EXERCISE GOAL | Below are several entries. Transcribe exactly those lines that fall from the one with "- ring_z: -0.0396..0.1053" through the one with "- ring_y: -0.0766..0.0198", end lines included.

----- SOURCE INFORMATION -----

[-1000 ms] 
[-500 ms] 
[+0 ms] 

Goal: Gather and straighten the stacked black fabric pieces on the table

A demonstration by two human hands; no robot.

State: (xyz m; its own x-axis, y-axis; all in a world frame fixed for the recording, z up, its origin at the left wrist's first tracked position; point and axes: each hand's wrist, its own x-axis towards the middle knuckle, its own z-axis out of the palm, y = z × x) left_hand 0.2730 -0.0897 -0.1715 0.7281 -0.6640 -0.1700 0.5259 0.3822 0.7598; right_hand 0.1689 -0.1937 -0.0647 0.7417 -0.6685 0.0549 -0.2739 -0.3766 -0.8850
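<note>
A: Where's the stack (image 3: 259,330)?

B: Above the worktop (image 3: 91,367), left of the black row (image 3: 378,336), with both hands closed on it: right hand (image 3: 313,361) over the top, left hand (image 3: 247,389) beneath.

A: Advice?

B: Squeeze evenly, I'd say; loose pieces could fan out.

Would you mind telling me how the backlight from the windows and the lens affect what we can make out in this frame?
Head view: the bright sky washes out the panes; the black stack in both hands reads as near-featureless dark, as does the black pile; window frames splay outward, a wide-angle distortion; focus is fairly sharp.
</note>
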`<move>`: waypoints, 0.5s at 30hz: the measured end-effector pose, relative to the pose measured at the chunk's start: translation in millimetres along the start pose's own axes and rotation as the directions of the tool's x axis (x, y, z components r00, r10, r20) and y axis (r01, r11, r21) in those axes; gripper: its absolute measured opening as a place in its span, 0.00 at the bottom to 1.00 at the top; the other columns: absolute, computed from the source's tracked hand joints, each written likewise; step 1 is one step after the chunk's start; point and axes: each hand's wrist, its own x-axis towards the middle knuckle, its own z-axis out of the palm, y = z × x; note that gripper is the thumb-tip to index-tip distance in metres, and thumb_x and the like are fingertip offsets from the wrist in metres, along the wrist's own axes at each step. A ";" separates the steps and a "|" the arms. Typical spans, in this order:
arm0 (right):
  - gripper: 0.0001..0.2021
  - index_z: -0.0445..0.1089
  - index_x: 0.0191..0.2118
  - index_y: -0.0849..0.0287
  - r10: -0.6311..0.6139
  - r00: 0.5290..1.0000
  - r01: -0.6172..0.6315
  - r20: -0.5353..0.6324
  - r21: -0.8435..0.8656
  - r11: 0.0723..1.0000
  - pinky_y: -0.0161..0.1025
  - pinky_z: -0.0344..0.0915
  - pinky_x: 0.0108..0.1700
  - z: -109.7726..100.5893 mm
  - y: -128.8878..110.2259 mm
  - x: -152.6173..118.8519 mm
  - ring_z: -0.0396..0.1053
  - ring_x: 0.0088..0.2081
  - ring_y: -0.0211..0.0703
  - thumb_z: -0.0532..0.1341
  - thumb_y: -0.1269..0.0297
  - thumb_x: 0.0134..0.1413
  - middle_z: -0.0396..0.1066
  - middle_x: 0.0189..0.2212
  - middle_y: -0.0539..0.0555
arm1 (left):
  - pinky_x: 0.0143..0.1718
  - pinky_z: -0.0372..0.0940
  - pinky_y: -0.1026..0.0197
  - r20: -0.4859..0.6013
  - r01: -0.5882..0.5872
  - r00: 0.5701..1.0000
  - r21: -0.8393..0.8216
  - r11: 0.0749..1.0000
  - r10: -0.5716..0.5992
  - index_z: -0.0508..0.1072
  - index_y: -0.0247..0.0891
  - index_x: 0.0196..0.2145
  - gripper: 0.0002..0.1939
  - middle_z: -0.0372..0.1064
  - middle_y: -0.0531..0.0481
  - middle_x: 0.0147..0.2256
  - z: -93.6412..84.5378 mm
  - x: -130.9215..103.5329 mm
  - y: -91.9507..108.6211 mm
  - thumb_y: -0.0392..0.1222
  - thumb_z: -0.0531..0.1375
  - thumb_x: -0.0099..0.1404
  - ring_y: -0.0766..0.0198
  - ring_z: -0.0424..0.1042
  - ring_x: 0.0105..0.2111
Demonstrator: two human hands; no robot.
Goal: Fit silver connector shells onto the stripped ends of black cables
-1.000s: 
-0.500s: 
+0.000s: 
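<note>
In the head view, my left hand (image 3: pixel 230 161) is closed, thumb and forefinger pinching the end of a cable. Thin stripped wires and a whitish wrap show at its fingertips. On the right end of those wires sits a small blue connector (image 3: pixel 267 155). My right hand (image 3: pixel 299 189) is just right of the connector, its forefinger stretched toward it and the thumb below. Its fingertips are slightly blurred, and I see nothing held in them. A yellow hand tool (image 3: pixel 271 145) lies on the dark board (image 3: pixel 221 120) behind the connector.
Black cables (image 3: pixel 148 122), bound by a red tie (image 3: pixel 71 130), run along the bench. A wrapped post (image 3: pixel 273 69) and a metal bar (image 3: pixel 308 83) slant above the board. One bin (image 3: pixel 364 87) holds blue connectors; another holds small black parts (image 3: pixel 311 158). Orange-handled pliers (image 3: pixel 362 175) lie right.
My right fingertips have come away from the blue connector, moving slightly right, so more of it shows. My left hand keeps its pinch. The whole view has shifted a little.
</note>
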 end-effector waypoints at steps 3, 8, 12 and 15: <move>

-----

SOLUTION FOR THIS PROBLEM |
  - ring_z: -0.0396..0.1053
  - ring_x: 0.0088..0.2081
  - ring_y: -0.0211..0.0703
  - thumb_z: -0.0532..0.1341
  - thumb_y: -0.1269..0.0297
  - thumb_x: 0.0134..0.1413
  - middle_z: -0.0396..0.1066
  - middle_x: 0.0189..0.2212
  - middle_y: -0.0539..0.0555
arm1 (left):
  - pinky_x: 0.0143..0.1718
  - pinky_z: -0.0372..0.0940
  - pinky_y: -0.1026..0.0197
  - r20: -0.4859..0.6013
  - r01: -0.5882..0.5872
  - r00: 0.5701..1.0000
  - r21: -0.8393..0.8216
  - r11: 0.0749..1.0000
  - r10: -0.5716..0.5992
  - index_z: -0.0508..0.1072
  - index_y: -0.0247..0.0891
  - index_x: 0.0196..0.2145
  - gripper: 0.0002..0.1939
  - middle_z: -0.0372..0.1064
  - middle_y: -0.0531..0.0481
  - middle_x: 0.0147..0.2256
  - z: -93.6412..84.5378 mm
  - x: -130.9215..103.5329 mm
  - y: -91.9507..108.6211 mm
  - thumb_y: -0.0392..0.1222
  - thumb_z: -0.0531..0.1375
  - thumb_x: -0.0099..0.1404
  - ring_y: -0.0766..0.0198

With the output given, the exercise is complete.